Put into context, the results of this study indicate that people with T1D aren’t just afraid of being incapacitated by severe low blood glucose: We also loathe the disruptive effect of milder hypoglycemia on our day-to-day lives and relationships with others.
Avoidance Behaviors and Their Consequences
Avoidance is the natural result of any aversion, and FoH is no exception. The best way to avoid FoH is to avoid low blood sugar itself—and that usually means choosing high blood glucose rather than risking low blood glucose.
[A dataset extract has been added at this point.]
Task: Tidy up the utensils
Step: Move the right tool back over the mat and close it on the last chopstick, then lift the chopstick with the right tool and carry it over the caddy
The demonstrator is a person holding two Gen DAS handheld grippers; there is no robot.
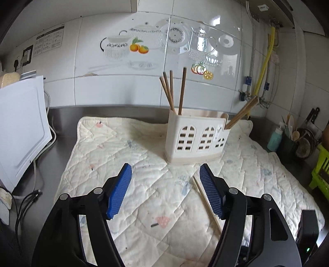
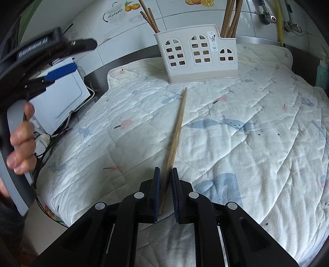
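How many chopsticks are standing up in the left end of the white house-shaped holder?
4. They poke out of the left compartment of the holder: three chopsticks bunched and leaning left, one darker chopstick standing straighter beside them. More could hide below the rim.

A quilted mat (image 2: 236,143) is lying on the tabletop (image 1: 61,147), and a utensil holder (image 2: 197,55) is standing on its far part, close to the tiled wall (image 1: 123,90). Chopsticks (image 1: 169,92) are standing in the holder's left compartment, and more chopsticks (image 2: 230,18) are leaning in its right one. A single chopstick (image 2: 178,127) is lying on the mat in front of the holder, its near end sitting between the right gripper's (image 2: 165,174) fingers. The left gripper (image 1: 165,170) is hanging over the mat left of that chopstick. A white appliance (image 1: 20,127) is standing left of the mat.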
This occurs in the form of “avoidance behaviors” such as overeating, underdosing insulin, or limiting exercise. These behaviors can be more strongly associated with circumstances where hypoglycemia itself is more likely, such as when playing a sport or engaging in other vigorous activity. Personally, I’m most likely to engage in such behaviors at times when it would feel socially inappropriate to treat a low blood sugar, such as during ceremonies, performances, or important meetings.
FoH is a stressful emotional state, but it is damaging to more than just mental health. Avoidance behaviors also have a serious impact on diabetes treatment outcomes, leading to increased glycemic variability, which is associated with long-term complications. It has a measurable impact on quality of life for people with T1D.
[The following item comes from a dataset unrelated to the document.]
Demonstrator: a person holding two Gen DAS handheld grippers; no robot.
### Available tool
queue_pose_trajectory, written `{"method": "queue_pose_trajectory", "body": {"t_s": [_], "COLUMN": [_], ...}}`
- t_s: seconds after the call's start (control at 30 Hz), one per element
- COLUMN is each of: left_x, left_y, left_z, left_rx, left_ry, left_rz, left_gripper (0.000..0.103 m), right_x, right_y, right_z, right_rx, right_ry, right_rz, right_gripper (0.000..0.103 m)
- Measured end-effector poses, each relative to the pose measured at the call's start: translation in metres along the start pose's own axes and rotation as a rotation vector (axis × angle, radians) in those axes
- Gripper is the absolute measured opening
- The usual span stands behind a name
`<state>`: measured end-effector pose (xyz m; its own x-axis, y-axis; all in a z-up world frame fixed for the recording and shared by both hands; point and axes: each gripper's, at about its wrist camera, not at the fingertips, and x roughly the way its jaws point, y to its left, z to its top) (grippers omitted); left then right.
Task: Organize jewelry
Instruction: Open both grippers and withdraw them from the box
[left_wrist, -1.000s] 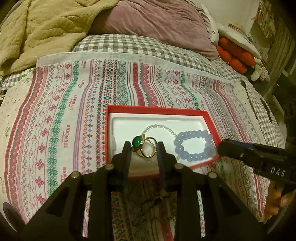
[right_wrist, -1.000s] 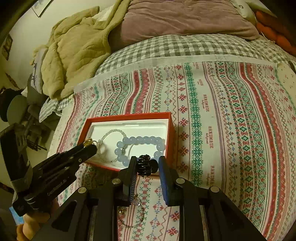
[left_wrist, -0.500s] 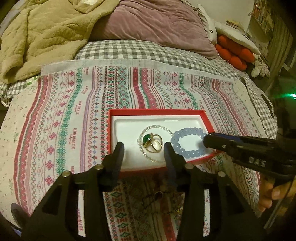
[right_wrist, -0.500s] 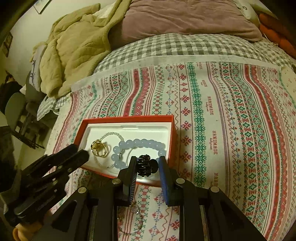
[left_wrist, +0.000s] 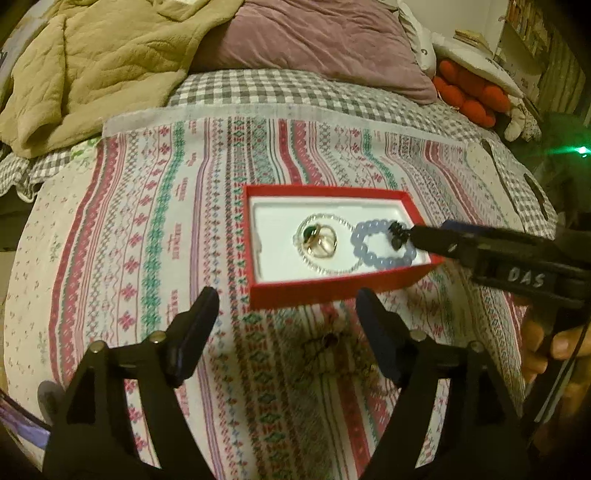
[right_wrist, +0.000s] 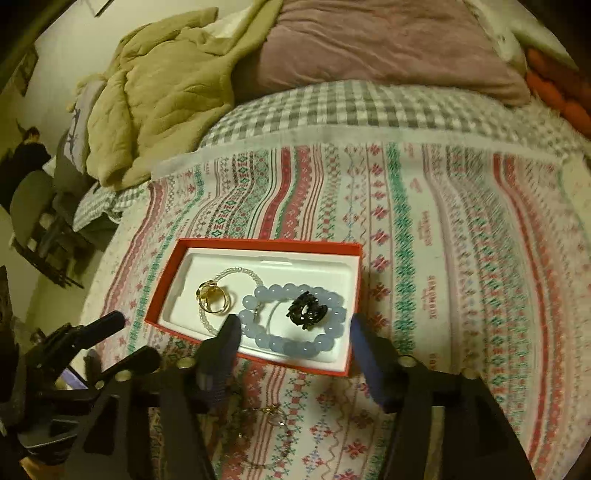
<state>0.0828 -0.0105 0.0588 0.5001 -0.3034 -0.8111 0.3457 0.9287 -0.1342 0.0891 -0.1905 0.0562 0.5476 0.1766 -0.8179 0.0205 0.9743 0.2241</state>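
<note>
Red box (left_wrist: 332, 291) sits mid-frame in the left wrist view, on the striped cloth (left_wrist: 147, 221) over the bed. White insert holds all the pieces seen inside it.

Contents:
- gold ring (left_wrist: 320, 240) with green stone, centre-left of the box, lying inside the loop of the clear bead strand (left_wrist: 332, 267)
- blue bracelet (left_wrist: 384, 245), right half of the box, touching the strand
- black ring (right_wrist: 307, 309), resting on the bracelet's upper right arc in the right wrist view

Left gripper (left_wrist: 286, 325): lower centre of its own view, jaws wide apart, nothing between them, held just short of the box's near wall. In the right wrist view it shows at lower left (right_wrist: 125, 339), also spread.

Right gripper (right_wrist: 291, 345): jaws apart, empty, fingertips straddling the box's near edge with the bracelet and black ring in the gap beyond them. In the left wrist view it comes in from the right edge, tip (left_wrist: 421, 236) right by the black ring (left_wrist: 398, 234); contact can't be judged from that angle.

More jewelry lies on the cloth outside the box, below its near wall: a thin chain (right_wrist: 269, 421) with a small pendant, lower centre in the right wrist view. Blurred, details unclear.

Upper frame: beige blanket (left_wrist: 92, 66), mauve pillow (left_wrist: 314, 40), checked sheet (left_wrist: 277, 92).
</note>
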Motion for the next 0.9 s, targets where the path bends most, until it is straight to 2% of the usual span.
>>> {"method": "queue_pose_trajectory", "body": {"t_s": [0.1, 0.27, 0.6, 0.77, 0.9], "left_x": [0.000, 0.004, 0.015, 0.021, 0.023], "left_y": [0.003, 0.006, 0.013, 0.019, 0.022], "left_z": [-0.006, -0.017, -0.041, -0.049, -0.050], "left_rx": [-0.008, 0.000, -0.005, -0.023, -0.057], "left_ry": [0.032, 0.093, 0.201, 0.240, 0.249], "left_rz": [0.006, 0.015, 0.011, 0.021, -0.014], "left_gripper": [0.080, 0.083, 0.084, 0.084, 0.084], "right_x": [-0.008, -0.011, -0.005, 0.003, 0.008], "right_y": [-0.001, -0.004, -0.006, -0.013, -0.021], "right_z": [-0.004, -0.017, -0.053, -0.066, -0.070], "right_rx": [0.009, 0.014, -0.043, -0.009, 0.021], "right_ry": [-0.003, 0.031, 0.138, 0.218, 0.249], "right_rz": [-0.001, -0.054, -0.127, -0.123, -0.128], "right_gripper": [0.068, 0.080, 0.084, 0.084, 0.084]}}
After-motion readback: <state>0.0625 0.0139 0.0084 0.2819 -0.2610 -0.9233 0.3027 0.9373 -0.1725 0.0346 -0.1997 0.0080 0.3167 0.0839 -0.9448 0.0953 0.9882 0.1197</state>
Preventing and Addressing FoH
Perhaps the most important factor in reducing FoH is prevention of hypoglycemia itself. Several advances in medication and technologies have the potential to do just that. From newer analogue insulins, to pump delivery systems capable of suspending insulin doses, to continuous glucose monitors (CGMs) with alerts, there are many treatment options that can help reduce the risk of hypoglycemia. There are also other promising advances on the horizon, such as “smart” insulin.
Research has yet to establish a clear relationship between CGM use, hypoglycemia incidence, and FoH. In my own experience, using a CGM has significantly reduced the frequency and severity of my hypoglycemic episodes. As a result, I also experience less FoH. Although I still struggle with avoidance behaviors—especially in certain social settings—I feel much safer knowing that my CGM will always alert me to drops in my blood sugar.
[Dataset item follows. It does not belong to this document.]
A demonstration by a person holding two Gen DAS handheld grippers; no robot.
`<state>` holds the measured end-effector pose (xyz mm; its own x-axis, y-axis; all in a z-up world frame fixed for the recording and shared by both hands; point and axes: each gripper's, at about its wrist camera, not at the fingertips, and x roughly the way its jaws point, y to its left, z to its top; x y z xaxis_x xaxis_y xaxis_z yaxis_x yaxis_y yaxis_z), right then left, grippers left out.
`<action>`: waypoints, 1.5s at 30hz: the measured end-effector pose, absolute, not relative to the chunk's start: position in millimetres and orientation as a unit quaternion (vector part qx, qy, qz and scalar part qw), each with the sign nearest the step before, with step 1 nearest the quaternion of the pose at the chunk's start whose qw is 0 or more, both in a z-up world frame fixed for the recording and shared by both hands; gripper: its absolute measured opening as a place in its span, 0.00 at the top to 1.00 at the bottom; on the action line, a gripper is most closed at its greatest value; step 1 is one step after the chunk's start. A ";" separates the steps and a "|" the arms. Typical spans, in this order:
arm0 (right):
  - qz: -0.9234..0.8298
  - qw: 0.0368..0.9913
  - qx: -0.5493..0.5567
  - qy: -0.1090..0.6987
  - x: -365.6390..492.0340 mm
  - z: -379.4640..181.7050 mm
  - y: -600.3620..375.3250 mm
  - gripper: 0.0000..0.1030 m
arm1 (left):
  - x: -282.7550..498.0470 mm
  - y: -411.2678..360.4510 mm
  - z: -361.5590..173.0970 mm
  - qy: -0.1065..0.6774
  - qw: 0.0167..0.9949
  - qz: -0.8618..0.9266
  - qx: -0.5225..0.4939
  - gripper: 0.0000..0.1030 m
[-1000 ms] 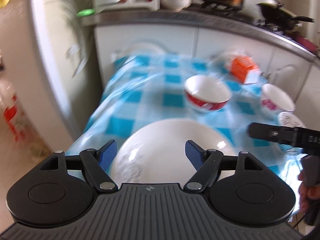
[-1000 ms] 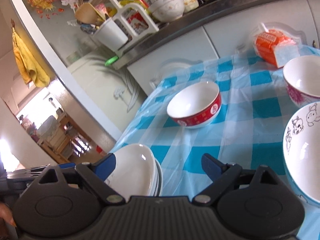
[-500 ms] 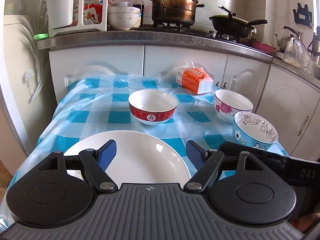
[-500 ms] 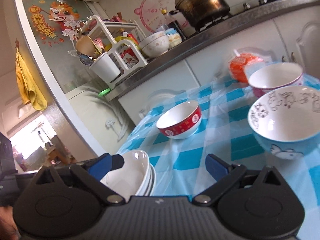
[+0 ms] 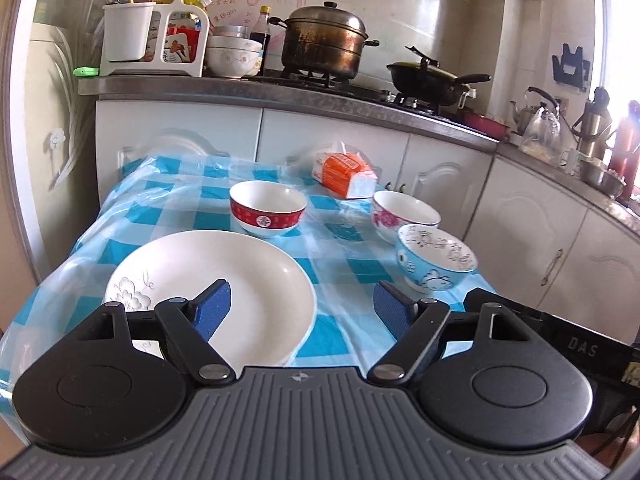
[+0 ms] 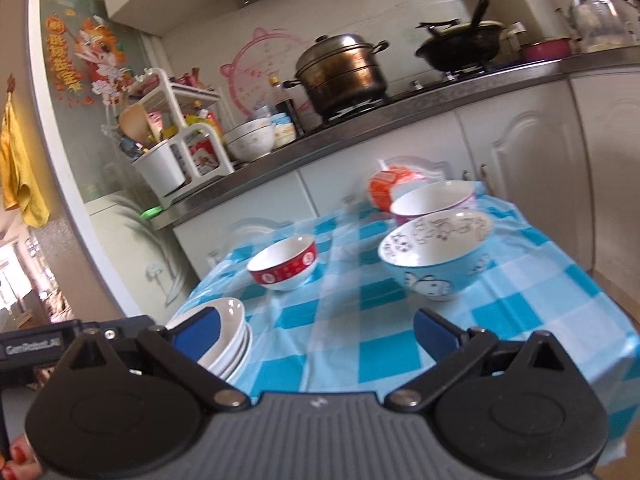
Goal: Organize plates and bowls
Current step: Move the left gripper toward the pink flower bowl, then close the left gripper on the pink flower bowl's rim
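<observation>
Both of my tongs are spread wide and hold nothing. My left tongs (image 5: 302, 306) hang over the near edge of the tabletop (image 5: 192, 188), their left pad in front of the stack of white plates (image 5: 224, 280), which sits at the near left corner, and the right pad over bare checked cloth beside it. My right tongs (image 6: 316, 330) have just been opening, with nothing between the pads; they point across the tabletop from further right.

Three bowls are still single. The blue cartoon bowl (image 6: 436, 256) lies straight ahead of my right tongs and a little to the right, the nearest bowl to that hand; the pink-flowered bowl (image 6: 432, 200) stands right behind it, close enough that I cannot tell whether they touch. The red-banded bowl (image 5: 268, 210) sits mid-tabletop, just beyond the plates, ahead of my left tongs.

I judge the next move turns on this: the blue bowl is the right hand's reach, its rim level and facing up, so one pad must go inside the rim and one outside, on the near wall
</observation>
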<state>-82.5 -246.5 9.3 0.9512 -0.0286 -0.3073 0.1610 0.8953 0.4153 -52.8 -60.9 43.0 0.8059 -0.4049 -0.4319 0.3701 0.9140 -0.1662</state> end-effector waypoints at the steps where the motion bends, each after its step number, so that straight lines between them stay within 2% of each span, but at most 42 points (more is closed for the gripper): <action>1: -0.057 0.962 0.223 0.148 -88.1 11.2 -247.0 0.01 | -57.9 -60.8 45.5 0.236 0.948 -0.211 -0.041 0.05; 11: -0.104 0.952 0.249 0.148 -131.6 35.0 -256.5 0.01 | -84.7 -73.6 78.1 0.241 0.929 -0.273 -0.067 0.03; 19: -0.135 0.934 0.290 0.162 -148.1 45.7 -280.1 0.01 | -69.1 -86.8 89.9 0.259 0.911 -0.310 -0.080 0.00; 29: -0.121 0.915 0.342 0.180 -108.9 37.9 -347.6 0.01 | 20.5 -142.5 80.0 0.295 0.898 -0.320 -0.062 0.00; 43: -0.081 0.897 0.377 0.214 16.9 19.1 -434.5 0.01 | 156.9 -220.3 40.5 0.325 0.901 -0.277 -0.075 0.00; 45: -0.076 0.894 0.380 0.224 32.3 13.6 -441.7 0.04 | 168.1 -229.0 34.3 0.332 0.900 -0.272 -0.075 0.00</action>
Still, no matter how much technology advances, it is hard to imagine any version of insulin therapy that doesn’t involve at least some hypoglycemia. This is where therapeutic mental health interventions may prove useful. T1D Exchange recently shared a new FoH screening tool that has the potential to help healthcare providers identify those who need additional support coping with FoH. Researchers are also investigating the use of cognitive behavioral therapy (CBT) and other evidence-based approaches to address FoH and reduce harmful avoidance behaviors.
Combined with open dialogue between patients, their loved ones, and healthcare providers, these therapies have the potential to holistically improve the health of people with T1D.